Through its participation in clinical trials, Rocky Mountain Cancer Centers is part of research that over the past decade has brought unprecedented advancements in treatment of blood cancers, and continues to produce groundbreaking new therapies.
In the past decade, eight new therapies have been approved for the treatment of just one blood cancer, multiple myeloma, says Rocky Mountain Cancer Centers oncologist John Burke, MD. Now, researchers are building on that progress to offer new treatments for other diseases of the blood, including leukemias and lymphomas, he says.
“It’s exciting to be seeing such great progress for patients and so many improved outcomes,” Dr. Burke says.
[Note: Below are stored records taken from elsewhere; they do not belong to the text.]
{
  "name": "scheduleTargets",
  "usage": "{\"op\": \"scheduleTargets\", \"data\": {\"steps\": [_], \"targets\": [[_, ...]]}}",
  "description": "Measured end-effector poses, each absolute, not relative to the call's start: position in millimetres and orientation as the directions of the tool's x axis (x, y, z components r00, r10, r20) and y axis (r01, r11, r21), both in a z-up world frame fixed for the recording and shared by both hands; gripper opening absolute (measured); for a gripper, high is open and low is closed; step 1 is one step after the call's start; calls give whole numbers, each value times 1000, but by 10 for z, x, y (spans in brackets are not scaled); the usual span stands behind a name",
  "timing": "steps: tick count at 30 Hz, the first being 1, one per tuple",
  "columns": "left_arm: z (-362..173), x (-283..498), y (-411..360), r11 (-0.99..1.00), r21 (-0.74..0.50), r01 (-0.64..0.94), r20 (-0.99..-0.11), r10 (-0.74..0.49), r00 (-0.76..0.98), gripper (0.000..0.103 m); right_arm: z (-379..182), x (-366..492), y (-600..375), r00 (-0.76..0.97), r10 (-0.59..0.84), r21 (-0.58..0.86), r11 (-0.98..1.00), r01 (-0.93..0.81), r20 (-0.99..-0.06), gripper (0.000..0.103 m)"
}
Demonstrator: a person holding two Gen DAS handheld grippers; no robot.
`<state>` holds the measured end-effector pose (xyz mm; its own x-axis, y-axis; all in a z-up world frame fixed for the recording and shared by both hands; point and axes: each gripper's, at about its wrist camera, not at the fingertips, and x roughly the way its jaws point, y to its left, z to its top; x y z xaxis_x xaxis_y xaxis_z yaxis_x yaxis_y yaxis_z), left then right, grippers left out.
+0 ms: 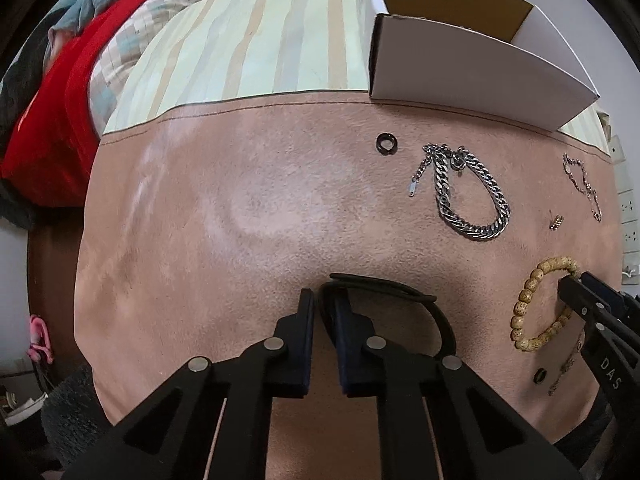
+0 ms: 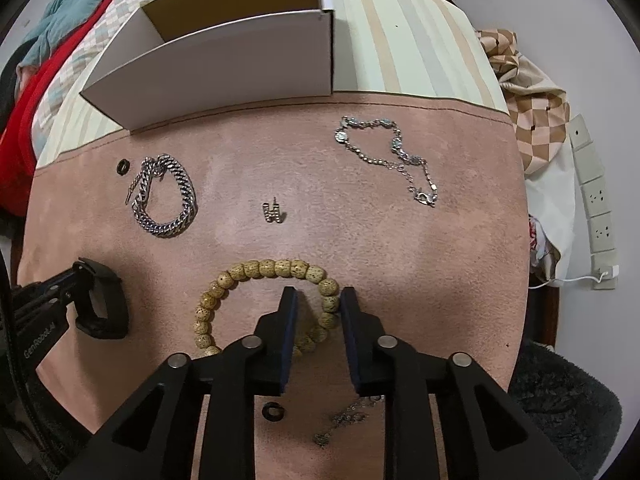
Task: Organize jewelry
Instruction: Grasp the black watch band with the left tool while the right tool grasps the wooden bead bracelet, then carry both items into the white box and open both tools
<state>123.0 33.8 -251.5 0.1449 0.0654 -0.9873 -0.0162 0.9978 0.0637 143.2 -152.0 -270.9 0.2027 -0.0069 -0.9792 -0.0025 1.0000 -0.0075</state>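
My left gripper [image 1: 325, 304] is shut on a black band bracelet [image 1: 400, 294], which also shows in the right wrist view [image 2: 106, 300], on the pink suede mat [image 1: 240, 208]. My right gripper [image 2: 318, 298] is shut on a tan wooden bead bracelet [image 2: 260, 270], one finger inside the loop and one outside; the bracelet also shows in the left wrist view [image 1: 532, 300]. A heavy silver chain bracelet [image 2: 166, 200], a small H-shaped earring [image 2: 274, 213] and a thin silver charm bracelet [image 2: 390, 156] lie farther back. A white open cardboard box [image 2: 224, 64] stands behind the mat.
A black ring [image 2: 122, 167] lies left of the chain. Another black ring [image 2: 273, 411] and a dark thin chain [image 2: 340, 420] lie near under my right gripper. Bedding and red cloth [image 1: 52, 120] lie left. A wall socket strip [image 2: 596, 200] is right.
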Motion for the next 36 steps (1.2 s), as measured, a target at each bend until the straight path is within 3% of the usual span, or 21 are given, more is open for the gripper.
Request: {"op": "scheduleTargets", "data": {"steps": [6, 8, 9, 10, 16, 25, 36], "targets": [[-2503, 1255, 209, 998, 68, -7, -986, 68, 151, 7, -2670, 1393, -1392, 217, -32, -32, 999, 5, -976, 26], [-2491, 1243, 215, 998, 64, -8, -986, 64, 151, 7, -2663, 1389, -1382, 225, -34, -35, 999, 1, -974, 23], [-2531, 1288, 284, 998, 58, -10, -987, 59, 151, 5, -2661, 1396, -1371, 229, -40, -41, 999, -1, -973, 13], [-2530, 1280, 281, 998, 55, -13, -987, 56, 151, 5, -2665, 1410, -1380, 229, -43, -44, 999, 0, -972, 10], [-2336, 1319, 312, 999, 34, -10, -984, 36, 177, 2, -2583, 1402, -1488, 242, 28, 38, 999, 38, -970, 9], [-1757, 1491, 295, 1000, -12, 20, -964, -17, 266, 2, -1956, 1377, -1538, 334, 177, 196, 980, 24, -926, 9], [-1243, 2231, 172, 999, -36, 39, -926, -48, 374, 2, -931, 1961, -1542, 486, 249, 230, 968, -99, -838, 9]]}}
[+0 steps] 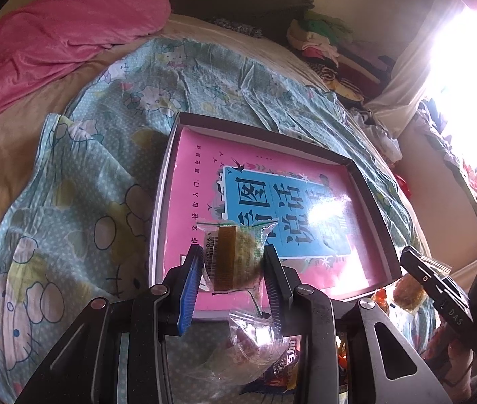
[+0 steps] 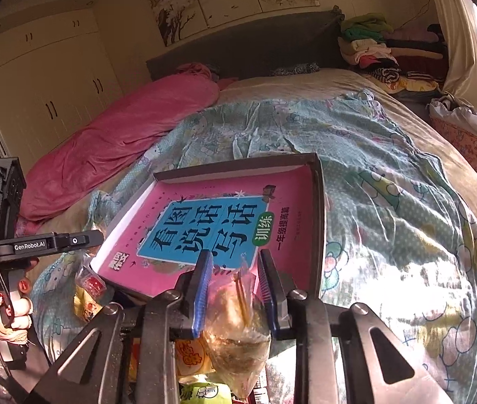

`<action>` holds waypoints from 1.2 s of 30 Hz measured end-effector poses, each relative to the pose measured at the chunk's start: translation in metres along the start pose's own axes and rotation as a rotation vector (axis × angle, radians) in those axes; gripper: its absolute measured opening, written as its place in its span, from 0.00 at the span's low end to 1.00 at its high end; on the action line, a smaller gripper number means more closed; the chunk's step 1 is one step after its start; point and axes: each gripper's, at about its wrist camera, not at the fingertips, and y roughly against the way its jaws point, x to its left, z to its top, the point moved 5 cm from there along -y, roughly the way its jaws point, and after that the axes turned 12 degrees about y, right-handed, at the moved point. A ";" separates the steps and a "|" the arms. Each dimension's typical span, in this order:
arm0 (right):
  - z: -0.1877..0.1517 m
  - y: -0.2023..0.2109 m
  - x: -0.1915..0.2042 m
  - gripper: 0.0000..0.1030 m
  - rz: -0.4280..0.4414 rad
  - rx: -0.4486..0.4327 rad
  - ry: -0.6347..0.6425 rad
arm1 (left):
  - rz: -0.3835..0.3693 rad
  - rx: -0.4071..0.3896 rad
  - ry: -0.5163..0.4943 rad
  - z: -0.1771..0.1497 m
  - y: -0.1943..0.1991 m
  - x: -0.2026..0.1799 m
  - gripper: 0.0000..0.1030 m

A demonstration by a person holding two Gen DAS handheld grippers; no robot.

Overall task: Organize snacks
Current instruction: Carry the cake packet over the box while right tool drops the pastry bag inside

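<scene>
Both grippers were loaded. Left gripper (image 1: pixel 233 262) was clamped on a clear-wrapped pastry (image 1: pixel 235 259) w/ a brown label, pads pressing its two sides, held just over the near edge of the shallow box (image 1: pixel 356 165) that had a pink book (image 1: pixel 198 175) lying flat in it. Right gripper (image 2: pixel 235 269) was closed on the crinkly top of another clear snack bag (image 2: pixel 235 323); bag body hung below the jaws, near the box's near edge. More wrapped snacks (image 2: pixel 191 353) were piled right under both grippers, on the cartoon-print sheet (image 2: pixel 390 181). Handling, my read: packets look light, soft, film probably slick and noisy; pastry inside likely crumbles if squeezed hard, so grip across the cake's middle w/ modest force, as left did. Right's hold on the film alone saves the contents but could slip or swing, so move it slow. Pose: both grippers pointed fwd and down toward the box, left steeper, approx side by side. In the right wrist view the person's left hand (image 2: pixel 1 306) wrapped the left unit's handle, off to the left. In the left wrist view the right unit sat low to the right w/ a packet in its jaws. Box floor ahead of both jaws was bare apart from the book.
</scene>
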 end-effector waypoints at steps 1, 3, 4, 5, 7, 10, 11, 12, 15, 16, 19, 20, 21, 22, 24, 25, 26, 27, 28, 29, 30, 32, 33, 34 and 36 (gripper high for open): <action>0.004 0.000 -0.001 0.28 -0.003 -0.011 -0.002 | 0.000 -0.001 0.002 0.001 0.000 0.001 0.36; 0.012 -0.001 -0.005 0.27 -0.006 -0.026 -0.007 | 0.002 -0.002 0.007 0.004 -0.002 0.001 0.36; 0.016 -0.002 -0.007 0.27 -0.009 -0.032 -0.008 | 0.004 -0.003 0.010 0.006 -0.002 0.002 0.36; 0.018 -0.005 -0.009 0.27 -0.011 -0.036 -0.008 | 0.005 -0.004 0.012 0.007 -0.003 0.002 0.36; 0.022 -0.009 -0.013 0.25 -0.011 -0.045 -0.018 | 0.008 -0.005 0.014 0.009 -0.005 0.002 0.36; 0.024 -0.016 -0.019 0.24 -0.012 -0.048 -0.035 | 0.013 -0.009 0.011 0.011 -0.007 0.001 0.36; 0.023 -0.020 -0.021 0.24 -0.020 -0.039 -0.034 | 0.015 -0.010 0.008 0.011 -0.008 0.000 0.36; 0.021 -0.024 -0.023 0.24 -0.024 -0.025 -0.036 | 0.017 -0.010 0.006 0.011 -0.009 -0.001 0.36; 0.012 -0.034 -0.028 0.23 -0.035 0.012 -0.054 | 0.020 -0.007 0.002 0.011 -0.012 -0.002 0.36; 0.010 -0.035 -0.029 0.23 -0.036 0.018 -0.061 | 0.021 -0.005 0.001 0.011 -0.013 -0.002 0.36; 0.008 -0.035 -0.033 0.24 -0.039 0.020 -0.074 | 0.025 -0.002 -0.002 0.010 -0.015 -0.003 0.36; 0.007 -0.035 -0.033 0.24 -0.041 0.022 -0.076 | 0.028 -0.002 -0.003 0.010 -0.016 -0.002 0.36; 0.006 -0.035 -0.033 0.24 -0.046 0.023 -0.075 | 0.032 -0.002 -0.005 0.010 -0.017 -0.002 0.36; 0.005 -0.034 -0.034 0.24 -0.052 0.025 -0.074 | 0.036 0.000 -0.006 0.010 -0.018 -0.002 0.36; 0.004 -0.034 -0.034 0.25 -0.079 0.031 -0.062 | 0.041 0.006 -0.006 0.010 -0.020 -0.002 0.36; 0.003 -0.033 -0.035 0.26 -0.096 0.034 -0.051 | 0.043 0.010 -0.007 0.010 -0.022 -0.002 0.36; 0.003 -0.033 -0.036 0.26 -0.107 0.036 -0.045 | 0.045 0.014 -0.009 0.010 -0.023 -0.003 0.36; 0.002 -0.033 -0.037 0.26 -0.117 0.039 -0.045 | 0.048 0.018 -0.012 0.009 -0.025 -0.003 0.36; 0.001 -0.033 -0.038 0.27 -0.125 0.042 -0.046 | 0.051 0.023 -0.015 0.008 -0.026 -0.004 0.36; 0.000 -0.032 -0.039 0.27 -0.131 0.043 -0.045 | 0.053 0.028 -0.019 0.008 -0.028 -0.005 0.36; 0.000 -0.031 -0.041 0.28 -0.139 0.044 -0.046 | 0.054 0.033 -0.023 0.006 -0.029 -0.006 0.36; -0.001 -0.028 -0.042 0.30 -0.149 0.043 -0.047 | 0.056 0.040 -0.032 0.004 -0.031 -0.007 0.36; -0.002 -0.027 -0.043 0.30 -0.154 0.042 -0.048 | 0.055 0.044 -0.036 0.003 -0.032 -0.008 0.36; -0.002 -0.025 -0.044 0.31 -0.159 0.040 -0.048 | 0.050 0.050 -0.040 0.002 -0.032 -0.009 0.37; -0.002 -0.020 -0.043 0.31 -0.158 0.036 -0.045 | 0.047 0.046 -0.047 0.001 -0.032 -0.011 0.37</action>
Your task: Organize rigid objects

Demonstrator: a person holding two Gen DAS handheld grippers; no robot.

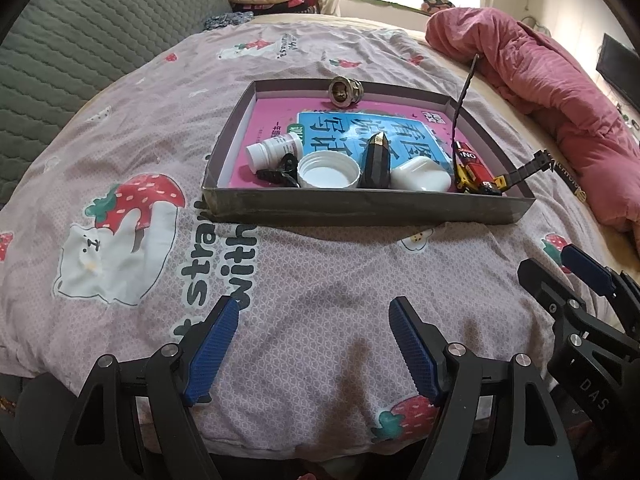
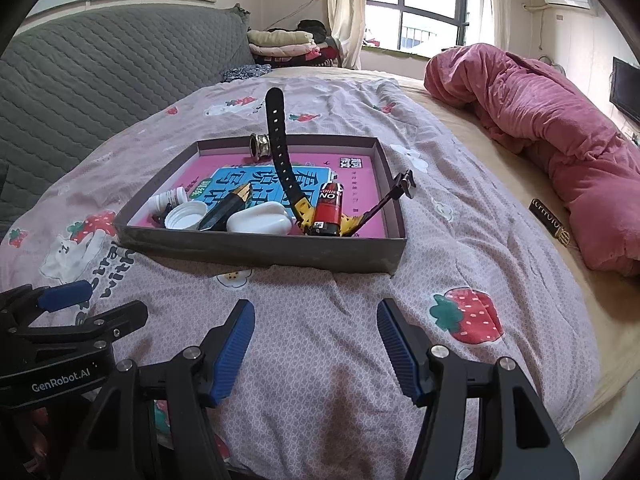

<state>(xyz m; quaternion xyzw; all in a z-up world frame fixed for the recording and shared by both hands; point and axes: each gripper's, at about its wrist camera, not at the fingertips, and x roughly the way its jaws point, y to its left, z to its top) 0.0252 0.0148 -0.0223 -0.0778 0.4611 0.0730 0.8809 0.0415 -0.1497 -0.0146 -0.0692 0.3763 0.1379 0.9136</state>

Rocky Mountain Cancer Centers continues its longstanding commitment to the development of new treatments through its participation in clinical trials.
Currently, much research in new blood cancer treatments is focused on five broad categories of emerging therapies:
- Monoclonal Antibodies: Monoclonal antibodies are proteins that bind to targets on cancer cells to induce death of the cancer cells by various mechanisms. They can also bind to targets that affect the immune system (see Immune Stimulating Treatments, below)
- Antibody-drug conjugates: Antibody-drug conjugates consist of monoclonal antibodies linked to drugs. The antibody targets a protein on the cancer cell and delivers a drug inside the cell to help kill it. The idea is to guide drugs directly to the cancer cell as opposed to exposing all cells, including normal ones, to the drugs.
- Immune stimulating treatments: These therapies, known as immunotherapies, stimulate the body’s immune system to try to attack the cancer cells more than it normally does.
- Antiangiogenic agents: Drugs that block the formation of new blood cells that supply the oxygen and nutrients tumors use to grow.
- Tyrosine kinase inhibitors: Tyrosine kinase inhibitors are small molecules that bind to and inhibit enzymes that promote growth and development of cancer cells. One example of a tyrosine kinase inhibitor is ibrutinib, which inhibits a protein call Bruton tyrosine kinase (BTK). BTK is a protein involved in signaling production and activity of B cells, which are a type of white blood cell. When BTK malfunctions, it is active in creating blood cancers. BTK inhibitors are drugs that block the protein’s activity.
Hematologists at Rocky Mountain Cancer Centers currently are participating in several clinical trials of drugs that use these cancer-fighting mechanisms. Clinical trials test the effectiveness and safety of new therapies that may offer promise in the treatment of cancer.
Rocky Mountain Cancer Centers is currently participating in clinical trials evaluating immunotherapies for treatment of lymphomas, antibody drug conjugates for treatment of lymphoma and non-Hodgkin’s lymphoma, monoclonal antibodies for treatment of multiple myeloma, and a Bruton tyrosine kinase inhibitor for treatment of chronic lymphocytic leukemia (CLL).
Dr. Burke says these drugs represent the continuing breakthroughs in blood-cancer treatment. “We’re still not perfect and we don’t cure everybody like we want to,” Burke says. But he’s confident that researchers, with contributions from thousands of patients and their oncologists, are on the right path.
“Ten years from now, there will be a new approach we’re not even thinking about now,” he says.